[Source data]
((

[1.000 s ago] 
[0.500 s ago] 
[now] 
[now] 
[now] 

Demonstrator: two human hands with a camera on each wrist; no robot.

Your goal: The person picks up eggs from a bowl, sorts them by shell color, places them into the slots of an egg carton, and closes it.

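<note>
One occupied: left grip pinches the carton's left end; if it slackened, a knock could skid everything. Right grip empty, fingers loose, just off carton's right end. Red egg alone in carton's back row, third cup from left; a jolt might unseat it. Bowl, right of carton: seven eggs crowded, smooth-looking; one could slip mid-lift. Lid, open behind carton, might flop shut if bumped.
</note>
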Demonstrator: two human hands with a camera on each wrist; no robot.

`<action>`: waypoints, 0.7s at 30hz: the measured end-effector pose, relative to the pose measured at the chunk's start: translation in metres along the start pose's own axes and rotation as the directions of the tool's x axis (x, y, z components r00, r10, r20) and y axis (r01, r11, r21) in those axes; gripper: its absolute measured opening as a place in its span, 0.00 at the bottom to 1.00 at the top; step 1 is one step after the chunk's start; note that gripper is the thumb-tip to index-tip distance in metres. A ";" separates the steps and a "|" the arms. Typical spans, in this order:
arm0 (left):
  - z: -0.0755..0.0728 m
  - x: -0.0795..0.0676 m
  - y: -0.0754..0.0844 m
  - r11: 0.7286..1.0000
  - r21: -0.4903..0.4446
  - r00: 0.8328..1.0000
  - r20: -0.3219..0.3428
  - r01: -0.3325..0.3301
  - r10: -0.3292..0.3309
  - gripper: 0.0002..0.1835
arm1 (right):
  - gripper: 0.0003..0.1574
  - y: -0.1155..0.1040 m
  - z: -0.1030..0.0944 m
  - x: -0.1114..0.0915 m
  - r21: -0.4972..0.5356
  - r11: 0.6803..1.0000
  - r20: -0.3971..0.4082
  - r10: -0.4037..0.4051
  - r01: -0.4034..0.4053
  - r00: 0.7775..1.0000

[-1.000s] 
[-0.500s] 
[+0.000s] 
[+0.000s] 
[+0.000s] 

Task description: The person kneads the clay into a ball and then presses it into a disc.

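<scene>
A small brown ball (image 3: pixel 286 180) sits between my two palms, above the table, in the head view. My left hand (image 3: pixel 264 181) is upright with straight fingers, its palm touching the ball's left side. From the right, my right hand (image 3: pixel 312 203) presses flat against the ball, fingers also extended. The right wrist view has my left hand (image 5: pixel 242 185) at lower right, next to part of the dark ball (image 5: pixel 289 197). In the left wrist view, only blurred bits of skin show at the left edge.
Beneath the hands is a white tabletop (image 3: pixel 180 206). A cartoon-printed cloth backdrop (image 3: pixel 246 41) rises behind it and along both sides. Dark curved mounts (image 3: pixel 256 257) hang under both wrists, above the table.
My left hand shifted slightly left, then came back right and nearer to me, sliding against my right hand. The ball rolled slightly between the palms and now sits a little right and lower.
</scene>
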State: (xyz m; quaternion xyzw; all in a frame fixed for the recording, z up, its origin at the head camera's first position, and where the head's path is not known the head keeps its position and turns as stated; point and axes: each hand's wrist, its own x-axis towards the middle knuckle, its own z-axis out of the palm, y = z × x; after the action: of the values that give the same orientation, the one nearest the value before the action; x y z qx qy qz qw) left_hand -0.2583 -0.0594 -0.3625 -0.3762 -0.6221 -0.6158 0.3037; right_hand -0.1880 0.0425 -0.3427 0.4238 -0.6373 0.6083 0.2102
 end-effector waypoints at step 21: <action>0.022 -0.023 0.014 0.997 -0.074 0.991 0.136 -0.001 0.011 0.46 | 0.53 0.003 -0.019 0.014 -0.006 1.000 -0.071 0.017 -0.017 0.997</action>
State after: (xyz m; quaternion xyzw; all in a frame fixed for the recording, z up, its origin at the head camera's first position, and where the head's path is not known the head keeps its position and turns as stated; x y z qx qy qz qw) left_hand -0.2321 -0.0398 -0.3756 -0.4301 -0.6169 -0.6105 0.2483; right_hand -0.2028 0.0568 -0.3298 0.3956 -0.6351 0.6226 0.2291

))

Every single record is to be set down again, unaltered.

[1.000 s ago] 
[0.500 s ago] 
[now] 
[now] 
[now] 

Demonstrator: two human hands with a camera on each wrist; no robot.

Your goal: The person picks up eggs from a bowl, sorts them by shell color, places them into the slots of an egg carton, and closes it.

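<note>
One occupied: left grip pinches the carton's left end; if it slackened, a knock could skid everything. Right grip empty, fingers loose, just off carton's right end. Red egg alone in carton's back row, third cup from left; a jolt might unseat it. Bowl, right of carton: seven eggs crowded, smooth-looking; one could slip mid-lift. Lid, open behind carton, might flop shut if bumped.
</note>
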Demonstrator: two human hands with a camera on each wrist; no robot.

`<action>`: waypoints, 0.7s at 30hz: the measured end-effector pose, relative to the pose measured at the chunk's start: translation in metres along the start pose's own axes and rotation as the directions of the tool's x axis (x, y, z components r00, r10, r20) and y axis (r01, r11, r21) in those axes; gripper: its absolute measured opening as a place in its span, 0.00 at the bottom to 1.00 at the top; step 1 is one step after the chunk's start; note that gripper is the thumb-tip to index-tip distance in metres. A ";" separates the steps and a "|" the arms. Typical spans, in this order:
arm0 (left):
  - z: -0.0755..0.0728 m
  - x: -0.0795..0.0676 m
  - y: -0.0754..0.0844 m
  - r11: 0.7286..1.0000
  - r21: -0.4903..0.4446
  - r00: 0.8328..1.0000
  - r20: -0.3219..0.3428
  - r01: -0.3325..0.3301
  - r10: -0.3292..0.3309
  - gripper: 0.0002..0.1835
arm1 (right):
  - gripper: 0.0003..0.1574
  - y: -0.1155..0.1040 m
  - z: -0.1030..0.0944 m
  - x: -0.1114..0.0915 m
  - r21: -0.4972..0.5356
  - r11: 0.6803..1.0000
  - r20: -0.3971..0.4082
  - r10: -0.4037..0.4051
  - r01: -0.4034..0.4053
  - r00: 0.7775..1.0000

[-1.000s] 
[-0.500s] 
[+0.000s] 
[+0.000s] 
[+0.000s] 

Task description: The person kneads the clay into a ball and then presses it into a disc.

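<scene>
A small brown ball (image 3: pixel 286 180) sits between my two palms, above the table, in the head view. My left hand (image 3: pixel 264 181) is upright with straight fingers, its palm touching the ball's left side. From the right, my right hand (image 3: pixel 312 203) presses flat against the ball, fingers also extended. The right wrist view has my left hand (image 5: pixel 242 185) at lower right, next to part of the dark ball (image 5: pixel 289 197). In the left wrist view, only blurred bits of skin show at the left edge.
Beneath the hands is a white tabletop (image 3: pixel 180 206). A cartoon-printed cloth backdrop (image 3: pixel 246 41) rises behind it and along both sides. Dark curved mounts (image 3: pixel 256 257) hang under both wrists, above the table.
My left hand shifted slightly left, then came back right and nearer to me, sliding against my right hand. The ball rolled slightly between the palms and now sits a little right and lower.
</scene>
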State: (xyz m; quaternion xyzw; all in a frame fixed for the recording, z up, its origin at the head camera's first position, and where the head's path is not known the head keeps its position and turns as stated; point and axes: each hand's wrist, its own x-axis towards the middle knuckle, its own z-axis out of the palm, y = z × x; after the action: of the values that give the same orientation, the one nearest the value before the action; x y z qx qy qz qw) left_hand -0.2583 -0.0594 -0.3625 -0.3762 -0.6221 -0.6158 0.3037; right_hand -0.1880 0.0425 -0.3427 0.4238 -0.6373 0.6083 0.2102
 end-effector waypoints at step 21: <action>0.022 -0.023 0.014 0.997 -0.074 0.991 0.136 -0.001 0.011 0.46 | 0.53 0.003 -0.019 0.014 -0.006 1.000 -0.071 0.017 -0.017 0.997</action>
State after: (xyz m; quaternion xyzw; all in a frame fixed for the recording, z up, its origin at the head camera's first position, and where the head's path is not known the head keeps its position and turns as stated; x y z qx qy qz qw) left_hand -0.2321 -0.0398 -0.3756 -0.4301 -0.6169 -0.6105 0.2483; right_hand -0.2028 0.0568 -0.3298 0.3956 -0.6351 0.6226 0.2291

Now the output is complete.